▸ **Assignment**
Your answer should be only the lines below from the one with "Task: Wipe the" to the one with "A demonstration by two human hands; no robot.", repeated exactly, ends included.

▸ **Working data**
⁂
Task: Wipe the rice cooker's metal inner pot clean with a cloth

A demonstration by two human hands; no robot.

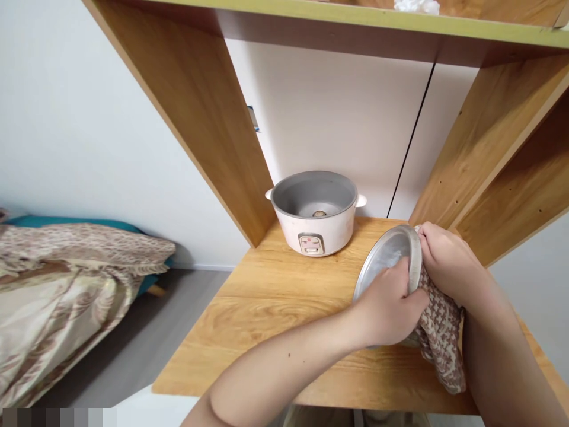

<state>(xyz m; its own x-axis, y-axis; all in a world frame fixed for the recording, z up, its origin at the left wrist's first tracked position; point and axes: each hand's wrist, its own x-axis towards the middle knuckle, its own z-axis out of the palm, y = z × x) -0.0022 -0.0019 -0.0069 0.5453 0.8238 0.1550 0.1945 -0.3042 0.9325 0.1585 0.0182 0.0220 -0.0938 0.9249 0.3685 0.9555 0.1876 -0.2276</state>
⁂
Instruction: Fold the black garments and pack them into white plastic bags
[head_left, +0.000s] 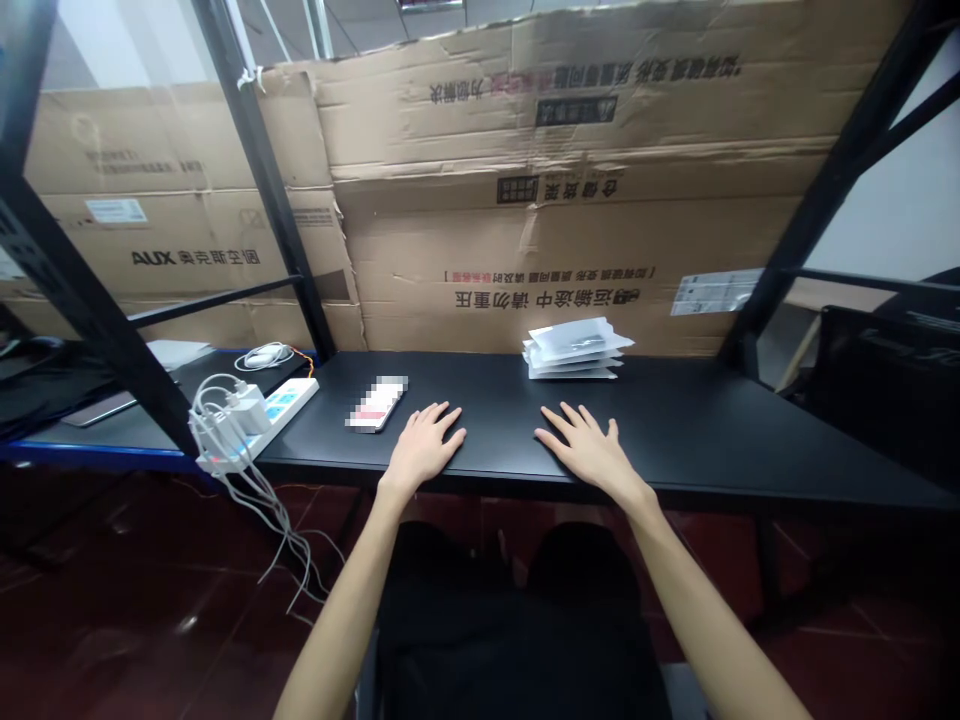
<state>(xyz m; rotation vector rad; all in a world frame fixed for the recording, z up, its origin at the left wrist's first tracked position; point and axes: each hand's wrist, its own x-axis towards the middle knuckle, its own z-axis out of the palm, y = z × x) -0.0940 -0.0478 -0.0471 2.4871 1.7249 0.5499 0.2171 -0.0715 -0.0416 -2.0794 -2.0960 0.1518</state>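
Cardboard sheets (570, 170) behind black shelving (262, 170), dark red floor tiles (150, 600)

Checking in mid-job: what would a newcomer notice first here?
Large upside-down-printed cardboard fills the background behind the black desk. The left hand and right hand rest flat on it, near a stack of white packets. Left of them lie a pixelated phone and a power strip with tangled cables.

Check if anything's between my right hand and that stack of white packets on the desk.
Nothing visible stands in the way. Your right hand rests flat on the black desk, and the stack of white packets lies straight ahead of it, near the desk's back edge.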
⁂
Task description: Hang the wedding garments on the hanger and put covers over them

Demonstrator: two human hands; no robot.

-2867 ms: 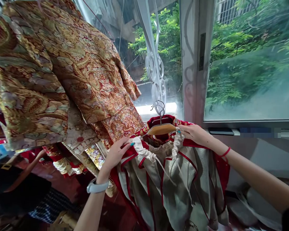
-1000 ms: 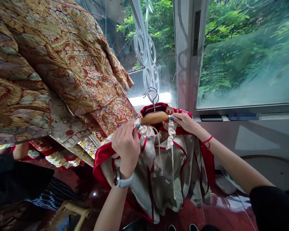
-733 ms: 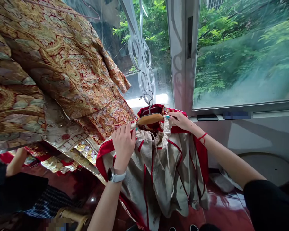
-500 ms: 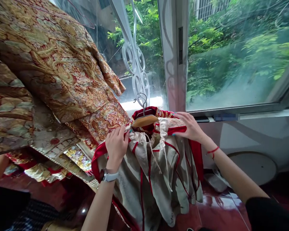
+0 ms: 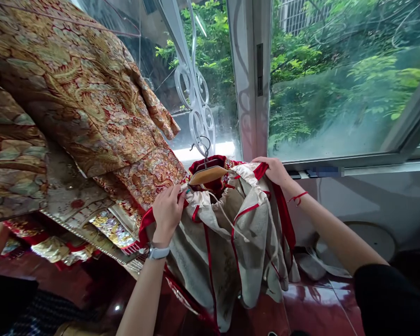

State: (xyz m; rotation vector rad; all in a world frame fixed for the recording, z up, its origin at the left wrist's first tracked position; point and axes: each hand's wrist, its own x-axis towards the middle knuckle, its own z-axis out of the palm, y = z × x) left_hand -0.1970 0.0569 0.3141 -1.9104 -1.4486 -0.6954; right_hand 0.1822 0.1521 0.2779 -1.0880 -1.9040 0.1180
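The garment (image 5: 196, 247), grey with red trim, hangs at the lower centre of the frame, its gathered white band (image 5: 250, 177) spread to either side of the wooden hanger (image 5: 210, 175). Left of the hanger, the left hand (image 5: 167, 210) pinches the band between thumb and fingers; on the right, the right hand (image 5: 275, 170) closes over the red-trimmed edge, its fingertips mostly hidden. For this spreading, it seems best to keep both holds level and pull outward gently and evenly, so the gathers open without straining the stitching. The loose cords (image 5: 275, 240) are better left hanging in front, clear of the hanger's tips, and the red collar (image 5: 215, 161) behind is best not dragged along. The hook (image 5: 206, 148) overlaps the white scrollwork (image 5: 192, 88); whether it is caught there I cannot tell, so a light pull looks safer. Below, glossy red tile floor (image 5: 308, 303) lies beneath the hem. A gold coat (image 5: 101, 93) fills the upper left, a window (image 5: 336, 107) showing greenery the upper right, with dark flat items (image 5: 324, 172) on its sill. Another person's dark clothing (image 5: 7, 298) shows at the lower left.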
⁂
▸ **Your solution**
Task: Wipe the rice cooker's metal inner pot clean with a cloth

A demonstration by two human hands; no robot.

This output contains the full answer.